All lines from the first one in the listing below to the one holding "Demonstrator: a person", inclusive, are to be copied exactly.
-- Opening Marker --
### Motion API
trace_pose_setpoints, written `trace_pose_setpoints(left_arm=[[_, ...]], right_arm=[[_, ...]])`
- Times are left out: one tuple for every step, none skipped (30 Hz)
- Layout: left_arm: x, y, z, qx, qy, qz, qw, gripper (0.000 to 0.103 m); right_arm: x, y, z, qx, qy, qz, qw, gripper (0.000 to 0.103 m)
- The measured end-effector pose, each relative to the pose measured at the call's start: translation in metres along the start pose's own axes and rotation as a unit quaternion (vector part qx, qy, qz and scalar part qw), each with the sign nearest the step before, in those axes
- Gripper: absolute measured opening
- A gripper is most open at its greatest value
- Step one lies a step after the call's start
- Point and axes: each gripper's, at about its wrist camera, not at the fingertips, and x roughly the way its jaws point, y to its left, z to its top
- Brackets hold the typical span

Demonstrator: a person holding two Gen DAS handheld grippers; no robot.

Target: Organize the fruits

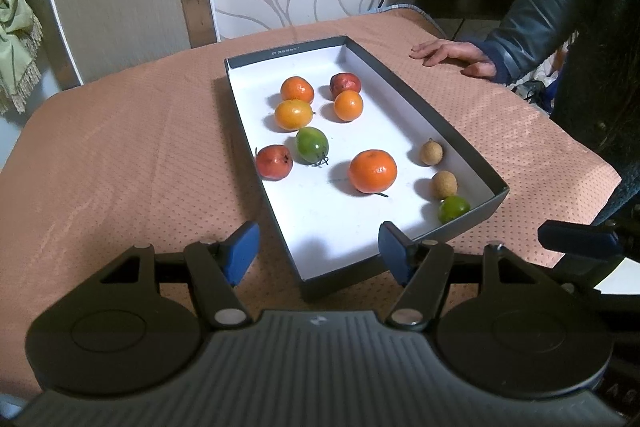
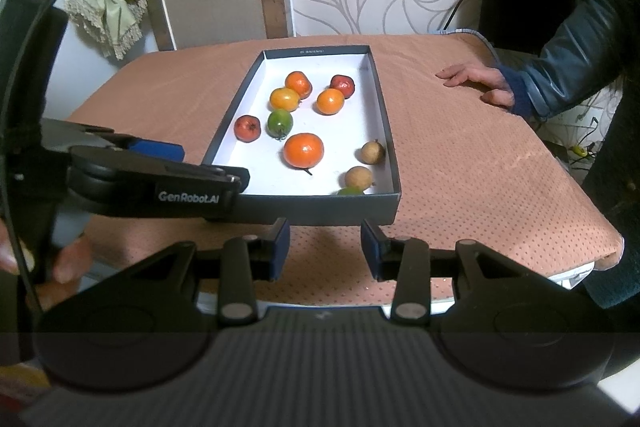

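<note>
left jaws [image 1: 318,254]: apart, nothing between them, hanging over the near end of the box [image 1: 486,205]
right jaws [image 2: 325,251]: narrower gap, also empty, just short of the box's near wall
fruits: all loose inside the box on the surface [image 1: 120,147]; big tangerine [image 1: 372,171] mid-box, lime [image 1: 453,209] in the near right corner
handling, my guess: light, round, rolls easily, so pinch across the widest part, gently
bystander hand [image 1: 452,55]: flat on the surface, clear of the box

Cloth-covered table [image 2: 460,163], on it 1 box [image 2: 320,205], 1 hand [image 2: 478,83].
</note>
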Motion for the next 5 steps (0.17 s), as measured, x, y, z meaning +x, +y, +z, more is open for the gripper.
trace_pose_setpoints(left_arm=[[-0.0014, -0.0009, -0.0009, 0.002, -0.005, 0.0, 1.0, 0.071], [-0.0026, -0.0019, -0.0015, 0.005, -0.009, -0.001, 1.0, 0.071], [-0.0034, -0.0027, -0.0018, 0.006, -0.01, -0.003, 0.9999, 0.071], [-0.0039, -0.0032, -0.0017, 0.006, -0.01, -0.005, 0.9999, 0.071], [-0.0039, -0.0034, -0.0017, 0.005, -0.008, -0.008, 0.9999, 0.071]], right_arm=[[-0.0002, -0.0001, 0.0, 0.0, -0.001, 0.001, 1.0, 0.042], [-0.0004, -0.0002, -0.0002, 0.0, -0.001, 0.0, 1.0, 0.042], [-0.0007, -0.0004, -0.0005, 0.0, -0.002, 0.0, 1.0, 0.042], [-0.0011, -0.0013, -0.0004, 0.001, -0.002, 0.0, 1.0, 0.042], [-0.0015, -0.0017, -0.0005, 0.002, -0.003, -0.001, 1.0, 0.042]])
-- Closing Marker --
Solution to the exercise:
### Motion API
trace_pose_setpoints, written `trace_pose_setpoints(left_arm=[[_, ...]], right_arm=[[_, ...]])`
- Times are left out: one tuple for every step, none skipped (30 Hz)
- Layout: left_arm: x, y, z, qx, qy, qz, qw, gripper (0.000 to 0.103 m); right_arm: x, y, z, qx, qy, qz, qw, gripper (0.000 to 0.103 m)
- The measured end-effector pose, each relative to the pose measured at the call's start: translation in metres along the start pose's own axes and rotation as a unit quaternion (vector part qx, qy, qz and scalar part qw), each with the sign nearest the step before, in those axes
- Gripper: absolute measured opening
- A gripper is most open at its greatest value
- Step one lies a step after the call's start
- Point and axes: each gripper's, at about its wrist camera, not at the fingertips, and x roughly the way its jaws point, y to its left, z to its top
- Brackets hold the typical span

Demonstrator: a person holding two Gen DAS handheld grippers; no robot.

Nothing else remains in this exercise.